Amarildo Brilhante
Em Portugal, aos seis anos, achava um charme
aqueles salões luxuosos dentro da periferia. Aquele cheiro dos produtos que
estavam a usar no cabelo das mulheres me davam tonturas. Pareciam nem se
importar com tudo, bastava-lhe que saíssem belíssimas e que os elogios fossem o
mais estonteante possível.
Ser criança negra era perceber-me as
dificuldades que eu teria que enfrentar desde cedo. A guerra não se travava
somente com o meu cabelo, mas contra os agentes sociais ferrenhos em seus
olhares, davam-se aos cochichos quando não pela frente, pelas costas as línguas
se desprendiam largamente da boca. Meu cabelo parecia chamar até mais a atenção
que a cor de minha pele. Ambas estavam depositadas em uma cartilha cultural, a
cartilha dos estereótipos, resquícios de colonização. Aquele olhar do outro
sobre mim começava a me incomodar por duas razões: a primeira, será que Jesus
era negro? Tantos abutres espirituais demonizados em pele de homens estavam a
me odiar, era uma perseguição que parecia ser eterna, a segunda, será que me
julgavam incapaz, a sobra de um ser humano, como a sobra de qualquer coisa e,
que para pouco ou nada prestava. Descobri da forma mais dolorosa a segunda. Ela
se deu nas ruas, escola e pelos passeios. Achava apenas que aquilo era coisa de
filme, eu entendi que a personagem era tão somente eu e o filme era a minha
vida, onde nenhum direito a voz tinha. Comecei então a escrever. Pus-me a arte
de literar. Não estava disposto a aguentar a sofreguidão de meus antepassados.
Outra geração, outro século, novo universo e, se eles não queriam mudar, eu
pela força da caneta estava a transcorrer uma nova cultura. A cultura de que o
negro é gente, que não somos maiores nem menores, todos somos e estamos em um
planeta, em um corpo, vivemos num lar, temos um espírito e mente. Sujeitos as
mesmas sentenças da natureza.
Somos massa corpórea feitos na mesma composição
química que nos oferece o universo, ao ponto desta mesma composição se desfazer
igualmente a todos. Aos corpos restam ser carcomidos pelos vermes e tornarmos
ao pó como do pó viemos. Como dizia o poeta Manoel de Barros: Não estou indo em
direção ao fim e, sim em direção às origens.
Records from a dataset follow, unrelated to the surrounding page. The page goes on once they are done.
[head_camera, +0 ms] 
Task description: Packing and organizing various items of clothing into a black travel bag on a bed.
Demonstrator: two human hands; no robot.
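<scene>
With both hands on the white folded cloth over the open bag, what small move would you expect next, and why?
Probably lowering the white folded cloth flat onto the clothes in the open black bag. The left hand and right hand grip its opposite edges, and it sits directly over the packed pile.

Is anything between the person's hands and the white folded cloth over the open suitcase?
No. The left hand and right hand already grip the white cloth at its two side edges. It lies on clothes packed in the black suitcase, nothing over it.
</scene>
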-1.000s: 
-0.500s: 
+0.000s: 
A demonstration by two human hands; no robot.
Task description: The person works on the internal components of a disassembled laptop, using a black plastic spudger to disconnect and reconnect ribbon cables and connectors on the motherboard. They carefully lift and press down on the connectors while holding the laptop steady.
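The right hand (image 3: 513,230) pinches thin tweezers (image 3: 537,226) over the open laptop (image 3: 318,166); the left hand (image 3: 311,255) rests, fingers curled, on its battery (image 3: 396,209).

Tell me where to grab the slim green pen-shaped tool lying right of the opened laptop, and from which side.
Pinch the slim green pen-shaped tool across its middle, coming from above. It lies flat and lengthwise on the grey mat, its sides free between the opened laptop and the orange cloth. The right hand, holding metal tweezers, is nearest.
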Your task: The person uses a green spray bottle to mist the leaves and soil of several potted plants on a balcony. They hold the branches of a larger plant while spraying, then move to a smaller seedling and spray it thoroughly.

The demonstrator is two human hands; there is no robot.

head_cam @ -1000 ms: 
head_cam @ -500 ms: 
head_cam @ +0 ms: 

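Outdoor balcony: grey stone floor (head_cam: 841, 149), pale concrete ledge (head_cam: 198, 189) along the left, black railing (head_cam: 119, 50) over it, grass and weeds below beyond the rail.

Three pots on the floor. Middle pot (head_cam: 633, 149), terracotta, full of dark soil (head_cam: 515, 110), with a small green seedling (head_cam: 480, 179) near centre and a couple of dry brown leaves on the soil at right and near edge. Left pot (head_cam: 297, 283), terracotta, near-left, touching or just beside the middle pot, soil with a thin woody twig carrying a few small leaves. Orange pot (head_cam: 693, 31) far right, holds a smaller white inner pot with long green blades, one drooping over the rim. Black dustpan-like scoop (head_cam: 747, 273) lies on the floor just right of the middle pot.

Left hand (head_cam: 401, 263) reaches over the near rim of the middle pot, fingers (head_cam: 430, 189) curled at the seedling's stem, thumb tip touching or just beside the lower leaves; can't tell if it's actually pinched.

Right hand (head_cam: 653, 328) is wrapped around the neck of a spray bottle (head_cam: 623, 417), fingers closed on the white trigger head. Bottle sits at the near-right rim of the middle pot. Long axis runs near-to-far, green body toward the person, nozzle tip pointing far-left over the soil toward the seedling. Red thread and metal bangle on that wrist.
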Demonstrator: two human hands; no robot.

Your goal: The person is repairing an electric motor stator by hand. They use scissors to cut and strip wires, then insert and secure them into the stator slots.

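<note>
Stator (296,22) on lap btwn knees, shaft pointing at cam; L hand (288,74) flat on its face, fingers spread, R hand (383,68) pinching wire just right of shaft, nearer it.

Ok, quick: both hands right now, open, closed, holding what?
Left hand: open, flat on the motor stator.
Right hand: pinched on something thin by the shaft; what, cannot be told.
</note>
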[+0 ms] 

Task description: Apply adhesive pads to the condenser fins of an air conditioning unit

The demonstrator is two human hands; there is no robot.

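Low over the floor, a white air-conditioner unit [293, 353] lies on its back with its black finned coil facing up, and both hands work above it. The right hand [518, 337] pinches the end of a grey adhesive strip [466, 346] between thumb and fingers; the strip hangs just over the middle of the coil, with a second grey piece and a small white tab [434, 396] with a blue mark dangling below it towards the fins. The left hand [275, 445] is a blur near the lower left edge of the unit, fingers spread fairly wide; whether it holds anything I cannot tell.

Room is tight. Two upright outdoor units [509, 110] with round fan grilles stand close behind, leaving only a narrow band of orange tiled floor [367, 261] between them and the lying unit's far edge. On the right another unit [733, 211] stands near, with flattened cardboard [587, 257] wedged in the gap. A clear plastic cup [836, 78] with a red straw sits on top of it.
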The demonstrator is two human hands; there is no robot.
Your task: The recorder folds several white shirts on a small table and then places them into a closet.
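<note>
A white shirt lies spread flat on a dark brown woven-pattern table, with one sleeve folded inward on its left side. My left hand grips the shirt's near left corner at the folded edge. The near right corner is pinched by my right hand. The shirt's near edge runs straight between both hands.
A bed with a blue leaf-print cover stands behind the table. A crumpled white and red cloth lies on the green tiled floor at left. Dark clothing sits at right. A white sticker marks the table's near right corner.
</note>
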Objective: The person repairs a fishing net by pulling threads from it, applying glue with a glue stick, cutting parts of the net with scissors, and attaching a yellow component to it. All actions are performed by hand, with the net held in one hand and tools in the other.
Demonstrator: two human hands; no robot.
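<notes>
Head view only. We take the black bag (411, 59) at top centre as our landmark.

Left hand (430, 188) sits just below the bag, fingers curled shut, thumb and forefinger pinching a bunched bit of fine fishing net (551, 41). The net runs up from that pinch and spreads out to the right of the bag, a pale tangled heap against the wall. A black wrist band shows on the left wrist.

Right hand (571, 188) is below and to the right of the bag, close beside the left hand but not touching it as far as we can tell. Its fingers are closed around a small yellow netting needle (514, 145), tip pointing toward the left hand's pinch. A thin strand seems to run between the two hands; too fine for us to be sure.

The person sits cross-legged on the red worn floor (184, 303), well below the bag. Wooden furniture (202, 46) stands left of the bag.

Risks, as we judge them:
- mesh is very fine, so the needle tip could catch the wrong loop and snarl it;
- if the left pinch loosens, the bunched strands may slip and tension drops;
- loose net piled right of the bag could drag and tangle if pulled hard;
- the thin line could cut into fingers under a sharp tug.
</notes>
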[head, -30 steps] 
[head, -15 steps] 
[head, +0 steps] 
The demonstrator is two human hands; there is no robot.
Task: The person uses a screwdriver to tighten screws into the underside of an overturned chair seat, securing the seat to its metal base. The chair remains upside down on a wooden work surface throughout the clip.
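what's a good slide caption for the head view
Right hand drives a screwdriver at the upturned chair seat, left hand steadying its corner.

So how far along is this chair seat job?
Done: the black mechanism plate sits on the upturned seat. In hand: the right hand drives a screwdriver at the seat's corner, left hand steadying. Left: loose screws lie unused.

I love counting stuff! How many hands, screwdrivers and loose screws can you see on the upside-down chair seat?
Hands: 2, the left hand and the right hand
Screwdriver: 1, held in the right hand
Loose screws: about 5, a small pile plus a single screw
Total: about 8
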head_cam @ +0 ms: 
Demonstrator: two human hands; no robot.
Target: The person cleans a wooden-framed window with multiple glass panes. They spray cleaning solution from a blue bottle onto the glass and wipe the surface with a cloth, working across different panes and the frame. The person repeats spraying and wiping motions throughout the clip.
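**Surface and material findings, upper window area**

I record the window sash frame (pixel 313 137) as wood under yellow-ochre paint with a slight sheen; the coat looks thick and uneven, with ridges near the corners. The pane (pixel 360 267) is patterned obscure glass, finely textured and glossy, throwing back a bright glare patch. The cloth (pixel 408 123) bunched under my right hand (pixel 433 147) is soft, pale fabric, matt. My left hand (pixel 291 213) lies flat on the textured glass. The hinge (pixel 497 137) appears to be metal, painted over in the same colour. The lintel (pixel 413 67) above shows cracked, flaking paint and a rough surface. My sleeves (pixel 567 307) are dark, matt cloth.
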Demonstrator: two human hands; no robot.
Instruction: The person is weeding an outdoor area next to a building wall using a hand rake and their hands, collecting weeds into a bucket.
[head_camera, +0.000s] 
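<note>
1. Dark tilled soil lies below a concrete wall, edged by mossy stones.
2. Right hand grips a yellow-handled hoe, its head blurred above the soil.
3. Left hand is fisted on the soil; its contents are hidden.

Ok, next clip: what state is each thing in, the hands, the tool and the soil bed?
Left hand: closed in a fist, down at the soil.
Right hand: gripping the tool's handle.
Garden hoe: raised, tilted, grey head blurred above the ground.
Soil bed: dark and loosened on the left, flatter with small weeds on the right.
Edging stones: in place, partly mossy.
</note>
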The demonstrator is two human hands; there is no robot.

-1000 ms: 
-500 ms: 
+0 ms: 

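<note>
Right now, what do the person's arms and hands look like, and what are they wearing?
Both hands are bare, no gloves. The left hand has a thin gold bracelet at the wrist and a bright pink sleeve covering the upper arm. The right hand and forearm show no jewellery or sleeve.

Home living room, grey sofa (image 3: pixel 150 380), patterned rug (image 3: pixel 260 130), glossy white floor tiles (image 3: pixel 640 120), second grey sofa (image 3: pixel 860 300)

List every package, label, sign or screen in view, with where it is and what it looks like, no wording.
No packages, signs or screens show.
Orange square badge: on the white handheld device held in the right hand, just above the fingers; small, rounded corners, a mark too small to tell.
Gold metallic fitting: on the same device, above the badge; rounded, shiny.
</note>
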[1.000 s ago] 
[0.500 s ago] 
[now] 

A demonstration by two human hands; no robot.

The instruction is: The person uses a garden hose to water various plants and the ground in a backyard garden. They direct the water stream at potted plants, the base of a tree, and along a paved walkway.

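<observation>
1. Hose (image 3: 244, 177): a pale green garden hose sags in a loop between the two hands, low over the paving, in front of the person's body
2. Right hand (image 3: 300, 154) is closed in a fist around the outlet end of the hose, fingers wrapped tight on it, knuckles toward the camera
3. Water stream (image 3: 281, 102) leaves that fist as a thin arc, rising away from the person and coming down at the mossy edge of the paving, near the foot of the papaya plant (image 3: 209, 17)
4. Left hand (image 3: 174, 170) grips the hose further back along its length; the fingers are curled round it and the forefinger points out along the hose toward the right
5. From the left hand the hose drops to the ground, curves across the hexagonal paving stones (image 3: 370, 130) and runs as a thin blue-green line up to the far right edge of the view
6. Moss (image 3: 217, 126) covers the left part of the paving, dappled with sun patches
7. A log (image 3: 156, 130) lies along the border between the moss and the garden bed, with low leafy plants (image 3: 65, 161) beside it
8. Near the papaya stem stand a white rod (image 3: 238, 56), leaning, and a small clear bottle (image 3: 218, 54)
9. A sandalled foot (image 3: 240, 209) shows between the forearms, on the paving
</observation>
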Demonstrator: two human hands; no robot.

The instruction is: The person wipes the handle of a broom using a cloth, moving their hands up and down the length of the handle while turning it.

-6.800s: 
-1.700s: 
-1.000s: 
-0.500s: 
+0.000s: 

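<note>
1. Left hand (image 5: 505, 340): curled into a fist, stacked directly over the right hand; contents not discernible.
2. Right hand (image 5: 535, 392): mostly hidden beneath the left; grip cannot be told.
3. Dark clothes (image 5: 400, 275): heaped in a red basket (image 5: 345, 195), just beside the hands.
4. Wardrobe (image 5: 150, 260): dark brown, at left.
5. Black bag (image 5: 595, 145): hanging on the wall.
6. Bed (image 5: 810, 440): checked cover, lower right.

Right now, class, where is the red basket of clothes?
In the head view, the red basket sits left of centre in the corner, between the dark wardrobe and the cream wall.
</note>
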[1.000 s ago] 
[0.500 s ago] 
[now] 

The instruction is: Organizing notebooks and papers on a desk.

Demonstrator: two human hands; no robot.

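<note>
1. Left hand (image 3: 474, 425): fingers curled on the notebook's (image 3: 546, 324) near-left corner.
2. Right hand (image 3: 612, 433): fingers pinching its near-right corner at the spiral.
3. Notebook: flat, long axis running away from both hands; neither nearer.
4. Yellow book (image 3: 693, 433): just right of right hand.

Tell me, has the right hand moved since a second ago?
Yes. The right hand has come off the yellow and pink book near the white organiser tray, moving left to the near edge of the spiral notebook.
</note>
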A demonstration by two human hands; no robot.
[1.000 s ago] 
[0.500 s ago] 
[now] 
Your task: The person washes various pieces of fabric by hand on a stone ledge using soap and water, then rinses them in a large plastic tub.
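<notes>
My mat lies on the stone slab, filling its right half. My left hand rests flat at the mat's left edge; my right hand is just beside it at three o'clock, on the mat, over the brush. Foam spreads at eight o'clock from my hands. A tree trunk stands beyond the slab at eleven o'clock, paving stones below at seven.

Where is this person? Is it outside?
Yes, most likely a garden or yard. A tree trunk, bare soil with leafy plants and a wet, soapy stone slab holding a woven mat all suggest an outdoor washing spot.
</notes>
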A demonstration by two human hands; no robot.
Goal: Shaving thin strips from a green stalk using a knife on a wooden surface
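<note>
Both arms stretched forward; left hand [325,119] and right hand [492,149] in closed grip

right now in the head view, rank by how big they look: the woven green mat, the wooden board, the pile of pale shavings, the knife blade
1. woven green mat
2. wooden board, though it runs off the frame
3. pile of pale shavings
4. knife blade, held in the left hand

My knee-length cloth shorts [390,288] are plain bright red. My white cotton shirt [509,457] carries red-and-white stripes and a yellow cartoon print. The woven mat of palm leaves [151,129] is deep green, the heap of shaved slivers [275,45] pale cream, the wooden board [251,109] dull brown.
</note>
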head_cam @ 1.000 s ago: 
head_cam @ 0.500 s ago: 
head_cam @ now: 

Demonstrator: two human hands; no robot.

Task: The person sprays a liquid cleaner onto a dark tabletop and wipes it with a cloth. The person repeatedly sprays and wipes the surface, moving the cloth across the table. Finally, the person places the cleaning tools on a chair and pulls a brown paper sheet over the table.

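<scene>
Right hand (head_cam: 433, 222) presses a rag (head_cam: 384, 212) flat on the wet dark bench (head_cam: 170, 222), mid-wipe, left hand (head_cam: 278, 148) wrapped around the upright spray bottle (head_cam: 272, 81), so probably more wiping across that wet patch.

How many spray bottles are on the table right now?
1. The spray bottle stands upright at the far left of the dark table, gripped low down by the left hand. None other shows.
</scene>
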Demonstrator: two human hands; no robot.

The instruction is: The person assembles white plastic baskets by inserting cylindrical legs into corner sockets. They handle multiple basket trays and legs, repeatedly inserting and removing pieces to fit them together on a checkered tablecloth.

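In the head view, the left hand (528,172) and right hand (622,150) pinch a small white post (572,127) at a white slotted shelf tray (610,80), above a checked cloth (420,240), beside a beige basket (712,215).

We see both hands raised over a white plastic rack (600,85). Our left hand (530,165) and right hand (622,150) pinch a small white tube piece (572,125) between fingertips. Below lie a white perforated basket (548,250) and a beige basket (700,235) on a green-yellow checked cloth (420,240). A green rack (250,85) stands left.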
Bom seria na variedade aprendermos com as crianças,
que a outra criança é apenas uma criança, com quem podemos brincar, cantar,
contar e sonhar e que todos os dias podemos correr ao encontro, tão logo o
astro sol nos convide a renovação da vida em cada amanhecer. A inquietação que
me fadiga é porque, porque, o adulto não se mingua de suas maldades. Aos poucos
tornei-me forte e entendi que ainda que não consiga mudar meus arredores, posso
unir-me a felicidade dos poucos evoluídos espiritualmente e assim
esperançosamente, na minha singularidade, seja apenas eu. Eu sou meu próprio
estado, a consolidação de meus sentimentos, a independer se “meu cabelo é
liso ou não, se black-tie, dreadlocks, rasta, cabelos crespos ou apenas black”.
O mundo é feito de cores e estações e seja qual
for a política de minha identidade, ela irradia-se, tal qual, o raio solar, sou
o que sou. E enquanto escrevo insisto e transmito minha mensagem de consciência
política, I have a dream...
Autor
Amarildo Brilhante
Obs.: O texto acima possui intertextualidade com a autora luandense, Djaimilia Pereira de Almeida, livro Esse Cabelo.